# WHAT THIS TASK INVOLVES
Would you retype every line below without changing anything?

# Recorded data
◆ ◆ ◆ ◆
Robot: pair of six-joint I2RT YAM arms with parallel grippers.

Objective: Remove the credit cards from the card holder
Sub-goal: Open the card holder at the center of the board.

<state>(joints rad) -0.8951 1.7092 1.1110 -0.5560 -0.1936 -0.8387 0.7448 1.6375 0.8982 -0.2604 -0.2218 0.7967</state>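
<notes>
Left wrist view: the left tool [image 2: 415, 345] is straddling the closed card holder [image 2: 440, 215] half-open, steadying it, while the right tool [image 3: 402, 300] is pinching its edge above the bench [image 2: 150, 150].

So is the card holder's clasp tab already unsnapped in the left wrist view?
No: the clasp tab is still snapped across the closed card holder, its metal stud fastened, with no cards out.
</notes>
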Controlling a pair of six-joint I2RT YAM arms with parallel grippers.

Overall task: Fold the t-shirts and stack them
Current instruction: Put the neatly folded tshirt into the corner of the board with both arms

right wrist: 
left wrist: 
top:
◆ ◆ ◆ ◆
# SOLUTION TO THIS TASK
Robot: pair of six-joint I2RT YAM arms with parallel grippers.

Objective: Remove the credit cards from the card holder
Sub-goal: Open the card holder at the center of the board.

<state>(joints rad) -0.8951 1.7092 1.1110 -0.5560 -0.1936 -0.8387 0.7448 1.6375 0.8982 -0.2604 -0.2218 0.7967</state>
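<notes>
Left wrist view: the left tool [image 2: 415, 345] is straddling the closed card holder [image 2: 440, 215] half-open, steadying it, while the right tool [image 3: 402, 300] is pinching its edge above the bench [image 2: 150, 150].

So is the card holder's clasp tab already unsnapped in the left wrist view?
No: the clasp tab is still snapped across the closed card holder, its metal stud fastened, with no cards out.
</notes>
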Controlling a pair of six-joint I2RT YAM arms with parallel grippers.

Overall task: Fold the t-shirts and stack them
Current instruction: Put the neatly folded tshirt into the corner of the board with both arms

right wrist: 
left wrist: 
top:

This exercise is now done.